Decidida, Isabelle se incorporó, sosteniendo la lámpara con manos temblorosas. Con cada paso hacia el corredor oeste sintió el peso de miradas invisibles. Unos pasos resonaron a su lado, aunque nadie caminaba. Susurros brotaron de puertas cerradas: "Protégennos… muéstranos la verdad..." Llegó al dormitorio donde los niños dormían en camas gemelas, las mantas apretadas. Ambos estaban inmóviles, con la respiración sosegada. El alivio la invadió, pronto ahogado por una revelación: las apariciones que había visto podrían no ser más reales que su propio miedo, pero llevaban la impronta de una angustia que se negaba a desvanecerse.

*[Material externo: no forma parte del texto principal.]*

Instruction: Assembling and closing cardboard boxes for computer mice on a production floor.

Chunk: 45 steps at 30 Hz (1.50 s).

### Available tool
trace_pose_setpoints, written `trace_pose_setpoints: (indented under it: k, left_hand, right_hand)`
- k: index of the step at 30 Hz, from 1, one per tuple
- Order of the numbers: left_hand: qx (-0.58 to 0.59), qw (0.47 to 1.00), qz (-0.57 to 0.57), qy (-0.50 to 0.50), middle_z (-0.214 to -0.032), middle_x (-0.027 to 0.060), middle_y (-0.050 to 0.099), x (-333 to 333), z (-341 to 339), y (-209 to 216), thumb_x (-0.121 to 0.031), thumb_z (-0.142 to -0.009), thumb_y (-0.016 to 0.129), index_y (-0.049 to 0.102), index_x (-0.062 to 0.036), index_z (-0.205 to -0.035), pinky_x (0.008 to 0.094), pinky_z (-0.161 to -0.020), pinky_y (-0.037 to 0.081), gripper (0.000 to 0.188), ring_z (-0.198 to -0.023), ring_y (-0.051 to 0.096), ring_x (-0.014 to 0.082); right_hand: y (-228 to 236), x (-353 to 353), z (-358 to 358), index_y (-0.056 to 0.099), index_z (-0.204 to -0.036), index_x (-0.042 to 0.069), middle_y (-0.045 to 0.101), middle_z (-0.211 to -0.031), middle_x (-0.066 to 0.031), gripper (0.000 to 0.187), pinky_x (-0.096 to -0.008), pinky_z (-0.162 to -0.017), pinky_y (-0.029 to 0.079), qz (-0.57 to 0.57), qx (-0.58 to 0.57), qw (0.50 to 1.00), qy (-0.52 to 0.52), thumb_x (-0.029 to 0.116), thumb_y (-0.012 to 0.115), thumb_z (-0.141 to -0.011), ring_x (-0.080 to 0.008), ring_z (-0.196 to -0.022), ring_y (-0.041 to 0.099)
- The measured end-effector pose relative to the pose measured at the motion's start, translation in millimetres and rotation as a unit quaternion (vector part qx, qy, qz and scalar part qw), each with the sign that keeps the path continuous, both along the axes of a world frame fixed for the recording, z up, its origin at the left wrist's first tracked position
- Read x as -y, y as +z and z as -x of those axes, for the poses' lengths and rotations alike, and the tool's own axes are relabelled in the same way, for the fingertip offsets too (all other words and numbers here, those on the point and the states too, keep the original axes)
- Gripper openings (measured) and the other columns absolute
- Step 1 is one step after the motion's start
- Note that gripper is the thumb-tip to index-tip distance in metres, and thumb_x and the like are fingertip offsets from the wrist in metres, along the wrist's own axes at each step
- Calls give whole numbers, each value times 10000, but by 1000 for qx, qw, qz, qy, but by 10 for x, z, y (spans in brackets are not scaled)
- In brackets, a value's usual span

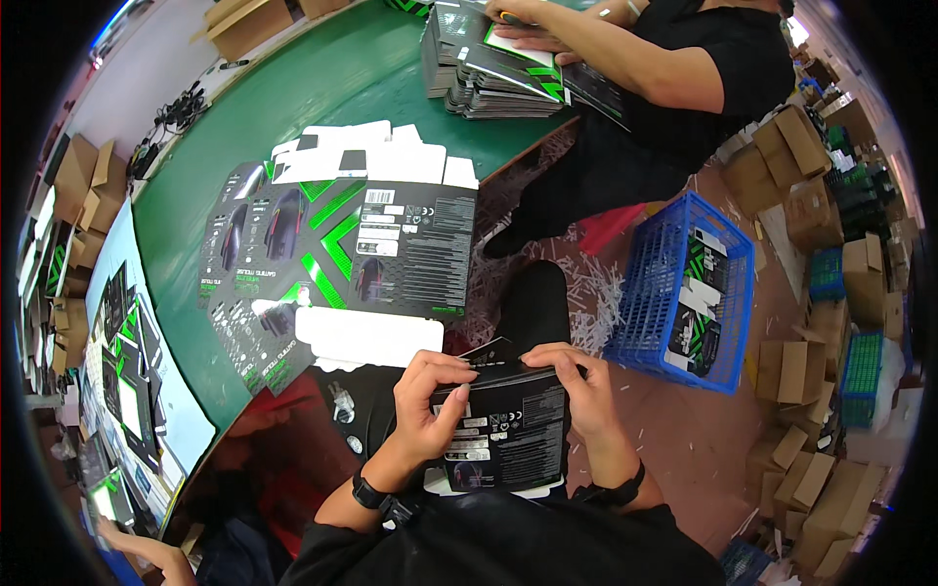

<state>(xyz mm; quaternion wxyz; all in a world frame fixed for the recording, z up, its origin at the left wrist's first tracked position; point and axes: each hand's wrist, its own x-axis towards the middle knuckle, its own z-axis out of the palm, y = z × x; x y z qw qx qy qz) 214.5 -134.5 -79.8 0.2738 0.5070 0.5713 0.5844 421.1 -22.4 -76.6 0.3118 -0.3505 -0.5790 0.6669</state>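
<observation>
On my lap lies a black printed cardboard box for a computer mouse, with its small-print side facing up and a white edge near my body. My left hand is closed on its upper left part, thumb and fingers pinching near the far edge. At the far right corner my right hand is closed with bent fingers, gripping the same far edge. A flap stands up between the hands. Ahead on the table, flat box blanks in black and green lie fanned and overlapping, their white flaps pointing away.
The green table stretches ahead and left. At the far right a co-worker's hands rest on stacked blanks. A blue plastic crate with black-green boxes stands right. Cartons line the right side. Another person's hand shows lower left.
</observation>
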Motion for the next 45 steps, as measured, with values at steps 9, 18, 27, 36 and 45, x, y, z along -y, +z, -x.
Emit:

En ese instante, al filo del alba y la pesadilla, Isabelle juró enfrentar todas las sombras arraigadas en Bly House. Por Flora y Miles, abriría cada puerta secreta, confrontaría cada susurro, hasta que la frontera entre pasado y presente, vivos y muertos, dejara de retenerla cautiva.

Conclusión

Cuando el alba finalmente rompió sobre los páramos envueltos en niebla, Isabelle Turner recogió sus enseres y se detuvo en la cima de la senda serpenteante, mientras las torres de Bly House se alejaban tras de ella como una pesadilla desvanecida. Ya no podía negar la solidez de sus convicciones ni el peso de sus incertidumbres. Cada superficie pulida, cada eco hueco, cada fugaz aparición de una figura perseguiría sus recuerdos; y aunque caminara hacia el sol naciente, cada paso vibraba con terrores no pronunciados. Los niños que dejó atrás dormían en paz, como si nada de lo ocurrido les hubiera afectado, dejándola con la duda de si aquellos horrores eran invención suya o el llanto incesante de almas atormentadas. En el silencio que siguió, la frontera entre lo visto y lo imaginado se sintió más frágil que nunca, y el camino de regreso se convirtió en menos una huida y más la continuación de un misterio que no cedería ante el olvido.